■ YOUR GOAL:
Across the data below, in how many lines does the word "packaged" appear? Give only the number.
*** RECORDS TO PROCESS ***
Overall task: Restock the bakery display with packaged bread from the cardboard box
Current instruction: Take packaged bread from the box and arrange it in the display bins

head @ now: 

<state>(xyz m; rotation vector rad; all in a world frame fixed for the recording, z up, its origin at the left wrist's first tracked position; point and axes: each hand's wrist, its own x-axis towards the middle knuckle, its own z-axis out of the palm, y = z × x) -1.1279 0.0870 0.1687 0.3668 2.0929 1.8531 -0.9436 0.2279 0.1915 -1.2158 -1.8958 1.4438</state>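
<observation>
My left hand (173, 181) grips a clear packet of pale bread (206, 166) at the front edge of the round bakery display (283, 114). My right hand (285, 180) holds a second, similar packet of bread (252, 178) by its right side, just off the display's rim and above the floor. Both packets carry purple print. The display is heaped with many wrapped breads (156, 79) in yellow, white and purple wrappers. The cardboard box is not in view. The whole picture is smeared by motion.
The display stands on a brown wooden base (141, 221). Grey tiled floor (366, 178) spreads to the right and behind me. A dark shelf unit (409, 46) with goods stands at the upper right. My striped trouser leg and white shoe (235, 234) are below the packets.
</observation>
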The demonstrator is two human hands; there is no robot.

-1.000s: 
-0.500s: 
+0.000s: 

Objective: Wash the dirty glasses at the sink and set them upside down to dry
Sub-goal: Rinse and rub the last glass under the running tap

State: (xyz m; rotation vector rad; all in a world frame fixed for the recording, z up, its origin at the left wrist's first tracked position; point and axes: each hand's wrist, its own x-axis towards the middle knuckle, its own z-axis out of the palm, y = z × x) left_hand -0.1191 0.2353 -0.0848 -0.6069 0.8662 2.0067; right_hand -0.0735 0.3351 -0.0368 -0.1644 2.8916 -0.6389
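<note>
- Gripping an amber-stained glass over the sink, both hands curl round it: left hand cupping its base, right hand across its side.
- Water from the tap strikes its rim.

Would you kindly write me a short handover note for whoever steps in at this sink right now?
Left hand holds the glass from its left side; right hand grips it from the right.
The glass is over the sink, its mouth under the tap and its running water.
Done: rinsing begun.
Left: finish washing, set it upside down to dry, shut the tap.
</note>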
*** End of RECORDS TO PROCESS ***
■ ANSWER AREA:
2